▶ [Action item]: Write out the complete data exactly as written.

<<<<

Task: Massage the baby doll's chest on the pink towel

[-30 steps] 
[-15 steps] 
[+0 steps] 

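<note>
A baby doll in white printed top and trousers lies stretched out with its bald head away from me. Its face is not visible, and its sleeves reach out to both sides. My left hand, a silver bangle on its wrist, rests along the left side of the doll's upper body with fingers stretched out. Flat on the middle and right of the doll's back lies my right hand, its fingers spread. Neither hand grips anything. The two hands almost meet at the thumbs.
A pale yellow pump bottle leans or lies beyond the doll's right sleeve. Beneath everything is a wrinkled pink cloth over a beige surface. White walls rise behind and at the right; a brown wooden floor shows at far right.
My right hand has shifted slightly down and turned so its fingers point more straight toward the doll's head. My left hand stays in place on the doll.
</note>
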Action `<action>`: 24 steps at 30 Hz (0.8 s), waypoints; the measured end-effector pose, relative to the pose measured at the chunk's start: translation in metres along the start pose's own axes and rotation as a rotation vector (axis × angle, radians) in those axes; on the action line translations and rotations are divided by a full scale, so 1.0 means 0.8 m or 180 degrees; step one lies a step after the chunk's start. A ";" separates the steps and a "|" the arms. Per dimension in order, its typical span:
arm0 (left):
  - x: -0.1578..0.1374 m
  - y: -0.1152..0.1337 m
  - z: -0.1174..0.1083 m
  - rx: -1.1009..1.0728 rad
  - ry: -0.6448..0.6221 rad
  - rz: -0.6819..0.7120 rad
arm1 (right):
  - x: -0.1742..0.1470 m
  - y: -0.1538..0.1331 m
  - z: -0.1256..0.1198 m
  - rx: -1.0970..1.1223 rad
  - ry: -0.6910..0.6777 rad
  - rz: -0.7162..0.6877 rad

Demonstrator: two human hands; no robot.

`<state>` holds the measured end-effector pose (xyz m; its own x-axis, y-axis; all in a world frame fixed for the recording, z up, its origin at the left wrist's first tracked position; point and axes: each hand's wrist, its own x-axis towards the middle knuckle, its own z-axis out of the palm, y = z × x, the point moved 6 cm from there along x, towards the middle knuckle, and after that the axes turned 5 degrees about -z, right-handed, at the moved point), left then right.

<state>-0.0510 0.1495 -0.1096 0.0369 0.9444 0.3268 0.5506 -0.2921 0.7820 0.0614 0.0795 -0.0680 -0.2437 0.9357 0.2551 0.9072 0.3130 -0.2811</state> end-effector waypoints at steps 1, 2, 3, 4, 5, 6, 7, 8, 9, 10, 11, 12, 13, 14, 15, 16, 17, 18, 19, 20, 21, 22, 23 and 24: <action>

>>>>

▶ [Exercise response]:
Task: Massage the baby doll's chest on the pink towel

[-30 steps] 
[-15 steps] 
[+0 steps] 

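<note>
A baby doll in white printed top and trousers lies stretched out with its bald head away from me. Its face is not visible, and its sleeves reach out to both sides. My left hand, a silver bangle on its wrist, rests along the left side of the doll's upper body with fingers stretched out. Flat on the middle and right of the doll's back lies my right hand, its fingers spread. Neither hand grips anything. The two hands almost meet at the thumbs.
A pale yellow pump bottle leans or lies beyond the doll's right sleeve. Beneath everything is a wrinkled pink cloth over a beige surface. White walls rise behind and at the right; a brown wooden floor shows at far right.
My right hand has shifted slightly down and turned so its fingers point more straight toward the doll's head. My left hand stays in place on the doll.
</note>
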Action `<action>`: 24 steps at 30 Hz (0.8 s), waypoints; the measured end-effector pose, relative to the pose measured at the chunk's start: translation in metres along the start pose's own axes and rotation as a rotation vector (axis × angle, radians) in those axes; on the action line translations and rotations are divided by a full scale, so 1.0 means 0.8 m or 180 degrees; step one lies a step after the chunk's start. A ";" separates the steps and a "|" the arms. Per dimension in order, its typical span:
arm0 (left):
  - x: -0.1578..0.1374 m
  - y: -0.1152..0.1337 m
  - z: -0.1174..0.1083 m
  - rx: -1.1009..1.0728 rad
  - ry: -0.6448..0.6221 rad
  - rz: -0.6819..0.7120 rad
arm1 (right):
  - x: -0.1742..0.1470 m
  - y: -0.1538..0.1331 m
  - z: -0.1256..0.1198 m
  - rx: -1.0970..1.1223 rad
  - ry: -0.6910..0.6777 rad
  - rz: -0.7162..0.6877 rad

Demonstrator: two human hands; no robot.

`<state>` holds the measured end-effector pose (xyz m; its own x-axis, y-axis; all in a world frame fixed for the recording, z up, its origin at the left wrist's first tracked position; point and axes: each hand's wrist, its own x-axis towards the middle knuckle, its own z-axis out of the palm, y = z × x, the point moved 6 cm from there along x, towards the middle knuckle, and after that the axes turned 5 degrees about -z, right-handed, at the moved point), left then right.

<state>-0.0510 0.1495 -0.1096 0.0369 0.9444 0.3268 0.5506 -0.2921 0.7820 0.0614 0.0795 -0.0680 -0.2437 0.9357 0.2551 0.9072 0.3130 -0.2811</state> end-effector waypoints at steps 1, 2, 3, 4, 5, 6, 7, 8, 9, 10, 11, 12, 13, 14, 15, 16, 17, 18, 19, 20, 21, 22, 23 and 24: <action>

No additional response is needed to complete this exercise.